TASK REQUIREMENTS
Return only the lines of the listing below that run from the line with "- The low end" through the line with "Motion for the", both ends included, exactly as written.

RECORDS SUPPLIED
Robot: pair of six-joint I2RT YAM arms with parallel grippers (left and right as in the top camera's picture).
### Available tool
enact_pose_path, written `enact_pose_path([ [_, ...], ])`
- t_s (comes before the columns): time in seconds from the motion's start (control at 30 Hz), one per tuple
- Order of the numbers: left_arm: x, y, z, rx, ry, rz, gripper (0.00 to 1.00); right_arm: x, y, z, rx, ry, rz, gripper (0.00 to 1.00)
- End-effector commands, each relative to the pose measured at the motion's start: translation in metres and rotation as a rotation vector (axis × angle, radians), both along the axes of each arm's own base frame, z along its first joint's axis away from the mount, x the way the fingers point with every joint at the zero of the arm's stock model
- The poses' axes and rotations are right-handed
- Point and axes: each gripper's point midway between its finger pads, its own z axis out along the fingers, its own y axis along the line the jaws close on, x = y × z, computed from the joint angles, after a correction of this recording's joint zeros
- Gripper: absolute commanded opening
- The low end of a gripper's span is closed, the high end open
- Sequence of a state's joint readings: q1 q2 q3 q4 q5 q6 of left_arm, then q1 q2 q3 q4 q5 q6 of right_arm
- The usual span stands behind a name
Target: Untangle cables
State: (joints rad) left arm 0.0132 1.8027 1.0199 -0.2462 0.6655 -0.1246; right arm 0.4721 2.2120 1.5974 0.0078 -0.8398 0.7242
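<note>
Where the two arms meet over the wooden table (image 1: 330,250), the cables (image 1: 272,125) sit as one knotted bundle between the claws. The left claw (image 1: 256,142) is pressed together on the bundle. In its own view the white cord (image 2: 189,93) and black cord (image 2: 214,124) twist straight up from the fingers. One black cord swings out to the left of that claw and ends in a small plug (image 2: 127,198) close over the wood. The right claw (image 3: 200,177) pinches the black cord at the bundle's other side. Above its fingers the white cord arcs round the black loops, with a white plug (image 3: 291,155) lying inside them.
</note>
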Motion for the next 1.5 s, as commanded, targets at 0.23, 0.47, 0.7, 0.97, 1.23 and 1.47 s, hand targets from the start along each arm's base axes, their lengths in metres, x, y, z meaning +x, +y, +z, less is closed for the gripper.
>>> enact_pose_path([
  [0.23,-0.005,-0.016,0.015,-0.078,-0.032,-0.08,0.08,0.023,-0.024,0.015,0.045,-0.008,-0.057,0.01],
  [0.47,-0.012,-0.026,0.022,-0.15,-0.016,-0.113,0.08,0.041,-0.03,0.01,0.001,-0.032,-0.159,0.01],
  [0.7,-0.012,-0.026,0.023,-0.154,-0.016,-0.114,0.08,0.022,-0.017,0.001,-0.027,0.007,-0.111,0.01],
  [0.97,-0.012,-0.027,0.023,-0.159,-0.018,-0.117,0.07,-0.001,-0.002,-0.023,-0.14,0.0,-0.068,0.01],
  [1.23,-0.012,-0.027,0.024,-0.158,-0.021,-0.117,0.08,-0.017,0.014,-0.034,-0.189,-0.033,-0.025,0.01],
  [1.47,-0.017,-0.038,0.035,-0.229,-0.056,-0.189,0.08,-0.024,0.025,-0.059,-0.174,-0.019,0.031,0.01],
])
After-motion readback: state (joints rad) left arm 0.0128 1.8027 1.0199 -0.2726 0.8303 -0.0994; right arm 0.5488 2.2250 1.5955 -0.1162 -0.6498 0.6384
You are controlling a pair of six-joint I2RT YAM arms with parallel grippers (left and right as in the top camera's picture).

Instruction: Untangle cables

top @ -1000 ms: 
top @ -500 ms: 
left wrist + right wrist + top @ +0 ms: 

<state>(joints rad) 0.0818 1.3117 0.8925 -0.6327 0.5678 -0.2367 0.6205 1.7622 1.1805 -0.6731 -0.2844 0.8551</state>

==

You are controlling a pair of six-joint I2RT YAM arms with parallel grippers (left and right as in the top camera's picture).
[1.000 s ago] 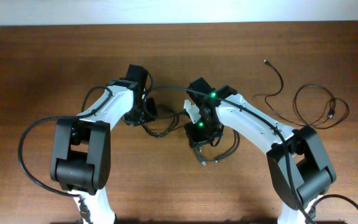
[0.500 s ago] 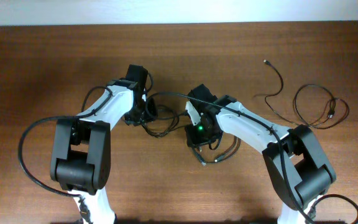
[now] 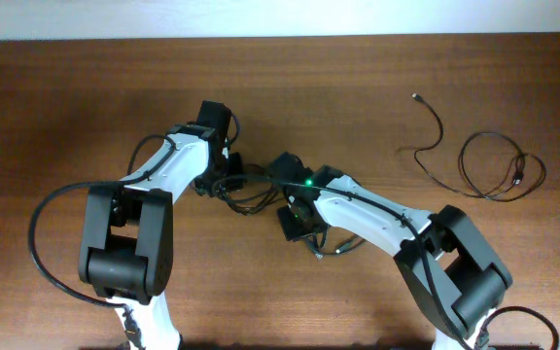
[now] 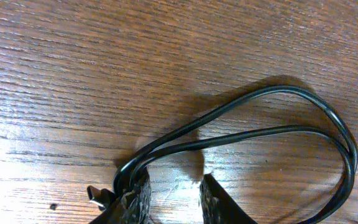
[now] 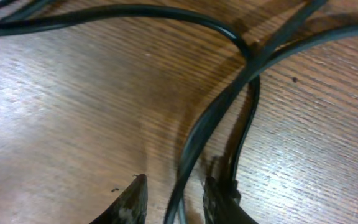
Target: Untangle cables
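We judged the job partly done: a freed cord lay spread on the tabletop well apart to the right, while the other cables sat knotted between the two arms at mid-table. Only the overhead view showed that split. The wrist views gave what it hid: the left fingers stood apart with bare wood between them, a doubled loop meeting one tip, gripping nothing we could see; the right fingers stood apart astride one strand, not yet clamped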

ANSWER BOX
- The low end of a gripper's span is closed, the high end open
- Sequence of a state's joint readings: q1 q2 q3 q4 q5 q6 of left_arm, then q1 q2 q3 q4 q5 q6 of right_arm
- The usual span stands behind a name
Target: Untangle cables
State: (joints rad) left arm 0.0132 1.8027 1.0199 -0.2462 0.6655 -0.1246; right arm 0.4721 2.2120 1.5974 0.0078 -0.8398 0.7242
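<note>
Where the two arms meet over the wooden table (image 1: 330,250), the cables (image 1: 272,125) sit as one knotted bundle between the claws. The left claw (image 1: 256,142) is pressed together on the bundle. In its own view the white cord (image 2: 189,93) and black cord (image 2: 214,124) twist straight up from the fingers. One black cord swings out to the left of that claw and ends in a small plug (image 2: 127,198) close over the wood. The right claw (image 3: 200,177) pinches the black cord at the bundle's other side. Above its fingers the white cord arcs round the black loops, with a white plug (image 3: 291,155) lying inside them.
</note>
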Motion for the next 1.5 s, as commanded, targets at 0.23, 0.47, 0.7, 0.97, 1.23 and 1.47 s, hand targets from the start along each arm's base axes, their lengths in metres, x, y, z meaning +x, +y, +z, less is closed for the gripper.

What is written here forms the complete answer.